Spelling variation in historical language

alie · April 24, 2020, 12:15pm

Hi all,

I am curious what suggestions you have on the normalization of historical variants of language. I am working with a digitized corpus (roughly 50,000 pages) of manuscripts in the Dutch language, written between 1500 and 1850. There is a large spelling variation within the corpus, due to not only its diachronicity, but also to differences in literacy of the authors, and geographical variation (from Ghent to Groningen). The result is a corpus that is quite messy regarding its spelling, which complicates the process of computational text analysis and the adaptation of NLP tools to the corpus.

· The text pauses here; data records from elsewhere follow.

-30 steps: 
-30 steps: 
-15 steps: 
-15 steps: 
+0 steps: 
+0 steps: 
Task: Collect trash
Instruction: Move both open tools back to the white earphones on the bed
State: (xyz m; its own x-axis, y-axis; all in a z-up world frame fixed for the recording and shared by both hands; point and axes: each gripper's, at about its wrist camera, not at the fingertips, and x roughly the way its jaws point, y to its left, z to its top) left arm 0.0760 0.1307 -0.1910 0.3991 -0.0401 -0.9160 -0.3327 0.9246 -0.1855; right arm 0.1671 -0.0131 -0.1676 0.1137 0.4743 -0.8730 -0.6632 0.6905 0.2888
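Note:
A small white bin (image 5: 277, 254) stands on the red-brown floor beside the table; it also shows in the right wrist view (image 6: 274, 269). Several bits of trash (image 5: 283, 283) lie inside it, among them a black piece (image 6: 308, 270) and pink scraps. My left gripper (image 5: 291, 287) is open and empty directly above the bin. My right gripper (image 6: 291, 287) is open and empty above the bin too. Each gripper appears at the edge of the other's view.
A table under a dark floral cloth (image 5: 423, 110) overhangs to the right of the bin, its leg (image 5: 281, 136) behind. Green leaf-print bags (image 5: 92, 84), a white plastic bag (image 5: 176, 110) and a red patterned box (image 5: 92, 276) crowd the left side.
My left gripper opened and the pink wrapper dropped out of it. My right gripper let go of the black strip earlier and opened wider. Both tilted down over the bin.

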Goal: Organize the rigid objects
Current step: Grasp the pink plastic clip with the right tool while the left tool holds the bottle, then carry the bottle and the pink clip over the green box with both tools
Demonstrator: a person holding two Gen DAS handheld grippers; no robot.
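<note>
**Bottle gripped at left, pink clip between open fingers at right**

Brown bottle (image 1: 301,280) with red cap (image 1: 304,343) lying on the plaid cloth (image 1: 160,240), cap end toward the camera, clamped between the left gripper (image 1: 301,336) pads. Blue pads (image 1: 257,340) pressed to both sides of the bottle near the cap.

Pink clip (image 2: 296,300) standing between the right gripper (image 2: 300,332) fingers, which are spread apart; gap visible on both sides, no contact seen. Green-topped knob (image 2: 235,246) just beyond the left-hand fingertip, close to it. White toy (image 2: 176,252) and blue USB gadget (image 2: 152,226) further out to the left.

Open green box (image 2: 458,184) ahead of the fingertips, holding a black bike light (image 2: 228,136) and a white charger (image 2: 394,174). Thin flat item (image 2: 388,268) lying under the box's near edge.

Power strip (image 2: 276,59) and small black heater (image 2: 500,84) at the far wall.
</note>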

Your suggestions might be reading recommendations, tools, dictionaries, corpora, other research projects etc, or maybe even methods to work around the problem of spelling variation, instead of trying to solve it.

Thanks!
Alie

melvin.wevers · April 24, 2020, 1:27pm

I remember this paper talking about using VARD2.

I’ve used the following method for historical English and for my purposes it worked ok. Maybe the method might be useful for Dutch as well.

Also, you might get quite far with regular expressions.

folgert · April 24, 2020, 1:31pm

Interesting suggestion to use vector space models. I remember from applying FastText that the top neighbors of words were quite often spelling variations. Using that might be a relatively cheap and straightforward way to solve (part of) your problem.

simon · April 24, 2020, 4:21pm

Specifically for Dutch there is this CLIN task: Wayback Machine

There is a large spelling variation within the corpus, due to not only its diachronicity, but also to differences in literacy of the authors, and geographical variation (from Ghent to Groningen).

This looks like a very difficult problem to solve, though.

We did something very similar to generate pairs for this paper, those pairs were then used to train an NMT system. It’s also implemented in the natas library linked by Melvin above. We’re currently experimenting it on Finnish and it seems to be “”“solving”“” OCR post-correction and spelling normalisation at the same time. Note this is an eye-balled quality estimation and not a proper evaluation.
I guess as a first step perhaps something like described in our paper (“must be in most_similar()” + “must not exist in a dictionary” + “must have a levensthein distance < 3”) could work quite ok.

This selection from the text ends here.